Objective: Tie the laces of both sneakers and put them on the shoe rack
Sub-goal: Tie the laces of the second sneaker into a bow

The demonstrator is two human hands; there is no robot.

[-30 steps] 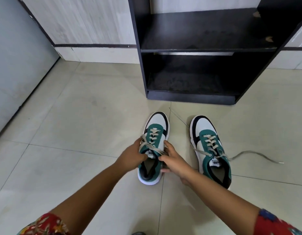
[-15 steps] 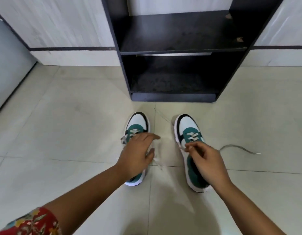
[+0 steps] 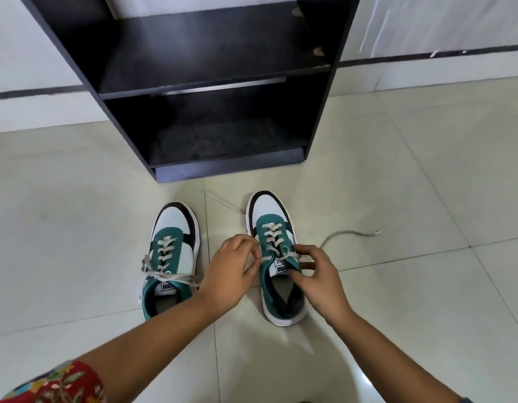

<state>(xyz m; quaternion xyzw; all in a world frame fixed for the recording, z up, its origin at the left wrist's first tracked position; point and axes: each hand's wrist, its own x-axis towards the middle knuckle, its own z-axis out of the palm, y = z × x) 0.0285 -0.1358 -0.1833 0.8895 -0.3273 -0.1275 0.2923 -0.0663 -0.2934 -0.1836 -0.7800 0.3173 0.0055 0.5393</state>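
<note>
both hands [image 3: 318,274] grip right sneaker's laces [image 3: 276,242]

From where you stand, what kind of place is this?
Probably a home entryway or hallway: a black shoe rack stands against the wall on a pale tiled floor, with two green sneakers in front of it.

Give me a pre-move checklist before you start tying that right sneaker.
1. Left sneaker lace knotted: ok.
2. Both hands at the right sneaker: left hand and right hand, ok.
3. Each hand holds a lace end: cannot tell.
4. Right sneaker laces gathered in: not ok, loose lace end trails on the floor.
5. Shoe rack shelves free: ok.
</note>
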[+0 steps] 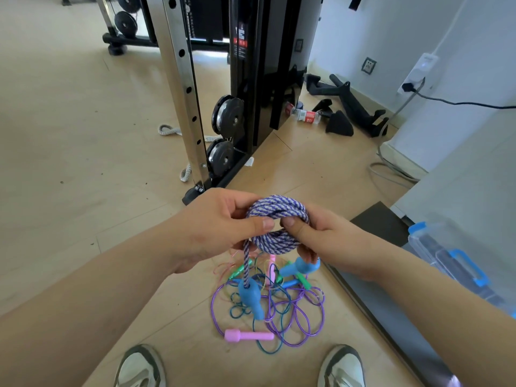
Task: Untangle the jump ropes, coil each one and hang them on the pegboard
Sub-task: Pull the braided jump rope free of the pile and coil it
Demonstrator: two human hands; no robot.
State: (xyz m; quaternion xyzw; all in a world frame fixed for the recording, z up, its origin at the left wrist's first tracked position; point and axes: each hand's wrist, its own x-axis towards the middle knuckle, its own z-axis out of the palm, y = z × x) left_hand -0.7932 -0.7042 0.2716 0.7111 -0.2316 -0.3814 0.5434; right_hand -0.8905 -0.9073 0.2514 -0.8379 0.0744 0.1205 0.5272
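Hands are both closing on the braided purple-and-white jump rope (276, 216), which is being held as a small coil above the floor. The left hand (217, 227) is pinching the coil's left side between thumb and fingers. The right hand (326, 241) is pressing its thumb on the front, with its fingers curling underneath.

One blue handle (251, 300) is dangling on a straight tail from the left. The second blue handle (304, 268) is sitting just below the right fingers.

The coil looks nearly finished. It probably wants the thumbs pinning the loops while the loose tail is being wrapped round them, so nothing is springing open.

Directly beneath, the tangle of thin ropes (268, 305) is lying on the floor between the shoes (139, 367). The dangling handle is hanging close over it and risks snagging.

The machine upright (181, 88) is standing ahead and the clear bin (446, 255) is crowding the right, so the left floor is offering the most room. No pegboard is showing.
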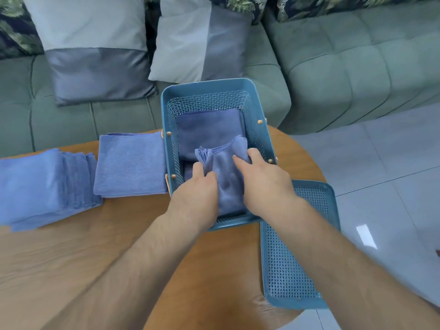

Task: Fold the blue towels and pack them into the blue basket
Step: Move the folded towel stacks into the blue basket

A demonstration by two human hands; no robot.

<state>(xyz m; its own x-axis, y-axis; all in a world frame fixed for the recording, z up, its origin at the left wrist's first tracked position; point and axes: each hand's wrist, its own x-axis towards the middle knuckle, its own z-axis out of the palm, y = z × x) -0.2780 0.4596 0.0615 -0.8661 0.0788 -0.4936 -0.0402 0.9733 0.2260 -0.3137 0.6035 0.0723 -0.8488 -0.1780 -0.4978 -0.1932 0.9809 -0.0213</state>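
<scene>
Blue basket point(207, 86) stands at the 12 o'clock edge of the counter point(100, 246). Inside, a flat towel point(209, 129) lies at its 12 o'clock end. A folded towel point(226, 175) sits at the 6 o'clock end, overlapping the flat one. Left hand point(200, 189): grip clamped on the folded towel's 9 o'clock edge. Right hand point(260, 183): grip curled over its 3 o'clock edge. At the basket's 9 o'clock, touching it, lies a spare towel point(131, 163), with a towel stack point(42, 184) beyond. A perforated lid point(285, 270) lies at 5 o'clock.
</scene>
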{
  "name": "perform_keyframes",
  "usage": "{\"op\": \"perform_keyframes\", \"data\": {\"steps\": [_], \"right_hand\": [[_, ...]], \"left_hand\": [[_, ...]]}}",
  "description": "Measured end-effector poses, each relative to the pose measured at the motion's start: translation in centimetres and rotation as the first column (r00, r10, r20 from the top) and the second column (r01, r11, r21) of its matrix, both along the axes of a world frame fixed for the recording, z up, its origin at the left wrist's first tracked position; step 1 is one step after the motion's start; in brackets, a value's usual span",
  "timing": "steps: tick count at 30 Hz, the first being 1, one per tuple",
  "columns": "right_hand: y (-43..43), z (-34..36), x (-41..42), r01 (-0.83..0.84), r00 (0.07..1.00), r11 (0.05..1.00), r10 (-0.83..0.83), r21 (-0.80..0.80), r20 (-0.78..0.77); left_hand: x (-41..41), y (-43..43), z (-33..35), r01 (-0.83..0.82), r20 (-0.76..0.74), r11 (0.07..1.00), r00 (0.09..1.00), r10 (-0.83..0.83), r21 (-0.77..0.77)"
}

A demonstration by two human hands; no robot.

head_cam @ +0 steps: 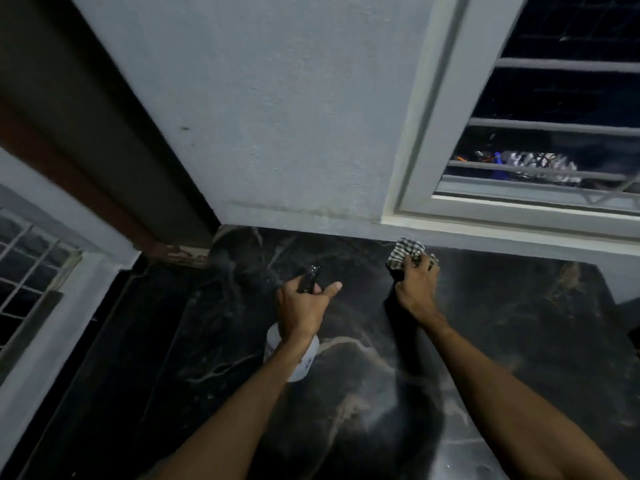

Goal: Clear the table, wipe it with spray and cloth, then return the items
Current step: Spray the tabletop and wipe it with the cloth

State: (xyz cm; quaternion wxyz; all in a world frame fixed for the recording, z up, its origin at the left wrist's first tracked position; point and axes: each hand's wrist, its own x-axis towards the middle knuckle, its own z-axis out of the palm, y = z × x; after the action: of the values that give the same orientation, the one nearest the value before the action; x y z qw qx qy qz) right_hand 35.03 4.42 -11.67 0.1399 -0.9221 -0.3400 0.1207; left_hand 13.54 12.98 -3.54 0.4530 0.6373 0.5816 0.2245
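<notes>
A dark marbled table (502, 341) fills the lower part of the view. My left hand (301, 311) grips a white spray bottle (304, 362) with a black nozzle pointing toward the far wall, held above the table's middle. My right hand (417, 285) presses a black-and-white checked cloth (403, 252) onto the tabletop near the far edge, just below the window sill. Part of the cloth is hidden under my fingers.
A pale wall (277, 116) rises behind the table. A barred window (554, 133) with a white frame sits at the right, with some striped items behind the bars. A dark door frame (104, 150) stands at the left, and another grille (27, 265) at the far left.
</notes>
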Motion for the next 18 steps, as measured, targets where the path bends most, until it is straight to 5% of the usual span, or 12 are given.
{"op": "perform_keyframes", "data": {"steps": [10, 12, 15, 18], "right_hand": [[9.5, 0.7, -11.1, -0.045, 0.999, 0.999, 0.045, -0.012, -0.002], [12.0, 0.7, -15.6, -0.222, 0.974, 0.975, 0.222, 0.004, -0.043], [14.0, 0.1, -18.8, -0.582, 0.813, 0.813, 0.582, 0.032, -0.016], [16.9, 0.2, -16.2, -0.365, 0.931, 0.930, 0.366, 0.047, -0.013]], "left_hand": [[-9.8, 6.7, 0.4, -0.132, -0.057, 0.991, 0.990, 0.130, -0.025], [-11.2, 7.8, -0.1, -0.181, -0.063, 0.983, 0.982, 0.180, -0.009], [-12.9, 9.2, -0.6, -0.198, -0.046, 0.980, 0.979, 0.198, 0.005], [-14.6, 10.8, -0.3, -0.199, -0.011, 0.980, 0.980, 0.199, -0.005]]}}
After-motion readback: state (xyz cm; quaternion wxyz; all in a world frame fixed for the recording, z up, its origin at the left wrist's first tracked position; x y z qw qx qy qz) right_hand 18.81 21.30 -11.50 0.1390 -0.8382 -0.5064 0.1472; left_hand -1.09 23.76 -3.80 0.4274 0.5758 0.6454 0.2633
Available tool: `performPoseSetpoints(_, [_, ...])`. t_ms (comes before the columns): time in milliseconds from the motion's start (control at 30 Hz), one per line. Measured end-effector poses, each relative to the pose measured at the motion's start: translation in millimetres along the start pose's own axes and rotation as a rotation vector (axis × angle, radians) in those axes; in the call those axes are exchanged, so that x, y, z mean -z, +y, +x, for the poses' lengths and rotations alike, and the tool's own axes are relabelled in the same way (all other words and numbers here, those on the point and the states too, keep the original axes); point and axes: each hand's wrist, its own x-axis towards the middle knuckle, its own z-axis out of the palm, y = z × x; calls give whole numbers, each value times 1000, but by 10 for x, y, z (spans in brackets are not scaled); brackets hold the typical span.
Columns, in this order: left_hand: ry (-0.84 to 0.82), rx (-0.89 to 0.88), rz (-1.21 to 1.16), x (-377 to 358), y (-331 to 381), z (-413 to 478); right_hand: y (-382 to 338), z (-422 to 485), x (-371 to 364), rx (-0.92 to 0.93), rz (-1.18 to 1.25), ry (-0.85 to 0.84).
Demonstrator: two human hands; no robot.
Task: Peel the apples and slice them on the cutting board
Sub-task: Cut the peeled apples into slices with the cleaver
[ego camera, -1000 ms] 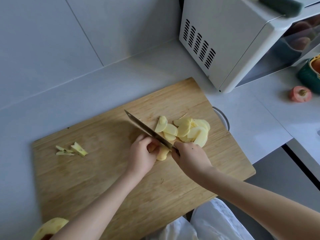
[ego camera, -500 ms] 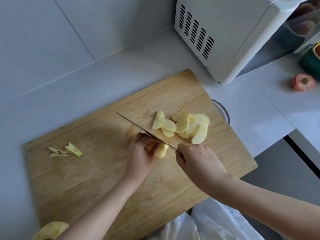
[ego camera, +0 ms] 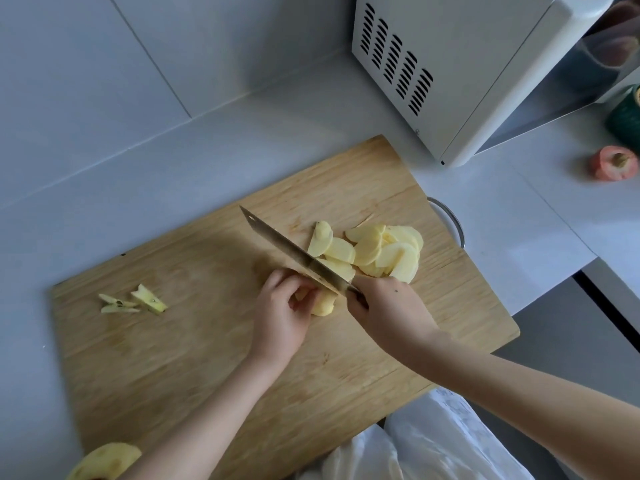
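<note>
Centre of the wooden cutting board (ego camera: 173, 358):
your left hand (ego camera: 280, 317) holds a pale peeled apple chunk (ego camera: 323, 304); your right hand (ego camera: 388, 310) grips the steel knife (ego camera: 291, 251).

One wooden cutting board (ego camera: 207, 358), one knife (ego camera: 294, 251). Two hands: left hand (ego camera: 280, 318), right hand (ego camera: 389, 306). One uncut apple chunk (ego camera: 323, 303), three core scraps (ego camera: 147, 299), one peeled apple piece (ego camera: 104, 462). Apple slices (ego camera: 374, 251): at least six (they overlap, so no exact count). One microwave (ego camera: 450, 64), one red apple end (ego camera: 614, 164), one green container (ego camera: 627, 112).
</note>
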Motion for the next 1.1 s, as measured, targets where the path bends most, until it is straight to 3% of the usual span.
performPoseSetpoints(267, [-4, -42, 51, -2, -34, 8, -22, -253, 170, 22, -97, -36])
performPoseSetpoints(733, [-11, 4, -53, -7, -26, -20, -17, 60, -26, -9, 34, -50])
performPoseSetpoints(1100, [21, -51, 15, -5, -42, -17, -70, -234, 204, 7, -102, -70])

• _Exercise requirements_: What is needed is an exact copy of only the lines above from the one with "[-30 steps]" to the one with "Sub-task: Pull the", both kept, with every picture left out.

• _Exercise answer_:
[-30 steps] 
[-15 steps] 
[+0 steps] 

<state>(xyz m; quaternion xyzw; all in a world frame fixed for the recording, z up, its origin at the left wrist's first tracked position; point and axes: each hand's wrist, its own x-axis towards the middle knuckle, its own z-axis out of the palm, y = z × x) 0.0285 -0.1358 -0.1833 0.8895 -0.3273 -0.1275 0.2923 -0.0663 -0.2934 -0.1836 -0.7800 0.3173 0.0055 0.5393</state>
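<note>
both hands [image 3: 318,274] grip right sneaker's laces [image 3: 276,242]

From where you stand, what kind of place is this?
Probably a home entryway or hallway: a black shoe rack stands against the wall on a pale tiled floor, with two green sneakers in front of it.

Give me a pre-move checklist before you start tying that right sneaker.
1. Left sneaker lace knotted: ok.
2. Both hands at the right sneaker: left hand and right hand, ok.
3. Each hand holds a lace end: cannot tell.
4. Right sneaker laces gathered in: not ok, loose lace end trails on the floor.
5. Shoe rack shelves free: ok.
</note>
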[+0 steps] 
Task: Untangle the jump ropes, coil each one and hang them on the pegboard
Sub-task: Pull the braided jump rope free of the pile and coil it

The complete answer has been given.